> _PROBLEM STATEMENT_: Write the entries out in full, matching them exactly.

> _DATA SUPPLIED_:
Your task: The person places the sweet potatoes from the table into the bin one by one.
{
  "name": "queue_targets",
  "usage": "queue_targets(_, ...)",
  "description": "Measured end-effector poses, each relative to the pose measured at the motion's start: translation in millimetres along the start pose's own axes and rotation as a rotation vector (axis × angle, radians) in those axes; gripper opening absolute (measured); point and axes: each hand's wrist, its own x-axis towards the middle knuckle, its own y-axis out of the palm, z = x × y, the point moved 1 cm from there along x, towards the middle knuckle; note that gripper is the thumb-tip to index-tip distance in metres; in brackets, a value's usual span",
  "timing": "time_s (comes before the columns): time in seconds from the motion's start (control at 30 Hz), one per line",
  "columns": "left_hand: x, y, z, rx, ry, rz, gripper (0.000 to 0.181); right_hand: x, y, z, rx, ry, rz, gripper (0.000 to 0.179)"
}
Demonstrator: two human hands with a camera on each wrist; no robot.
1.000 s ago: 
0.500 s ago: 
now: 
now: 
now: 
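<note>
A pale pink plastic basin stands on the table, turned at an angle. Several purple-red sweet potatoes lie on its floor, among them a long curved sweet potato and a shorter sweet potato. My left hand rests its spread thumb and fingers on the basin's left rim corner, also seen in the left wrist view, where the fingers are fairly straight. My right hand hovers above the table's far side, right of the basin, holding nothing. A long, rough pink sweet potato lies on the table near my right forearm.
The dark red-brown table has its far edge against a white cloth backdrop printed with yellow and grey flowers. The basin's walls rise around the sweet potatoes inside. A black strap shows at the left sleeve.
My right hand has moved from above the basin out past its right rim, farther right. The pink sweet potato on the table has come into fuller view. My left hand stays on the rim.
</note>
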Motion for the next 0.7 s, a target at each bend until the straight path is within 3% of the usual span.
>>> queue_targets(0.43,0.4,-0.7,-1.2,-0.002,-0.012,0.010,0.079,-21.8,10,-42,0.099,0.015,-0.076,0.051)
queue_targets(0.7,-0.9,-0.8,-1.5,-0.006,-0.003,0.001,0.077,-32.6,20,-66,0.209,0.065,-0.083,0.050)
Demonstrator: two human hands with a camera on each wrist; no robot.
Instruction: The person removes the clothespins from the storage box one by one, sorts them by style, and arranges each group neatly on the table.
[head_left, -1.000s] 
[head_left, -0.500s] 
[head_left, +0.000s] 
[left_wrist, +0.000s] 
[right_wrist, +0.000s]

> _RESULT BELOW_:
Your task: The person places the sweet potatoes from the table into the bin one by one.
{
  "name": "queue_targets",
  "usage": "queue_targets(_, ...)",
  "description": "Measured end-effector poses, each relative to the pose measured at the motion's start: translation in millimetres along the start pose's own axes and rotation as a rotation vector (axis × angle, radians) in those axes; gripper opening absolute (measured); point and axes: each hand's wrist, its own x-axis towards the middle knuckle, its own y-axis out of the palm, z = x × y, the point moved 1 cm from there along x, towards the middle knuckle; note that gripper is the thumb-tip to index-tip distance in metres; in brackets, a value's usual span",
  "timing": "time_s (comes before the columns): time in seconds from the motion's start (control at 30 Hz), one per line",
  "columns": "left_hand: x, y, z, rx, ry, rz, gripper (0.000 to 0.181); right_hand: x, y, z, rx, ry, rz, gripper (0.000 to 0.179)"
}
Demonstrator: two human hands with a camera on each wrist; no robot.
1.000 s ago: 
0.500 s ago: 
now: 
now: 
now: 
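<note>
A pale pink plastic basin stands on the table, turned at an angle. Several purple-red sweet potatoes lie on its floor, among them a long curved sweet potato and a shorter sweet potato. My left hand rests its spread thumb and fingers on the basin's left rim corner, also seen in the left wrist view, where the fingers are fairly straight. My right hand hovers above the table's far side, right of the basin, holding nothing. A long, rough pink sweet potato lies on the table near my right forearm.
The dark red-brown table has its far edge against a white cloth backdrop printed with yellow and grey flowers. The basin's walls rise around the sweet potatoes inside. A black strap shows at the left sleeve.
My right hand has moved from above the basin out past its right rim, farther right. The pink sweet potato on the table has come into fuller view. My left hand stays on the rim.
</note>
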Motion for the next 0.7 s, a target at each bend until the straight path is within 3% of the usual span.
>>> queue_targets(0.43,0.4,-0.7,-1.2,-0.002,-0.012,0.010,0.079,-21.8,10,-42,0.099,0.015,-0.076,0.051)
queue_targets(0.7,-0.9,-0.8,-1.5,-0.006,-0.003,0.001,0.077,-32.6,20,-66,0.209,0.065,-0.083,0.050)
Demonstrator: two human hands with a camera on each wrist; no robot.
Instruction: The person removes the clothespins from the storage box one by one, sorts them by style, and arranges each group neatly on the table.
[head_left, -1.000s] 
[head_left, -0.500s] 
[head_left, +0.000s] 
[left_wrist, +0.000s] 
[right_wrist, +0.000s]

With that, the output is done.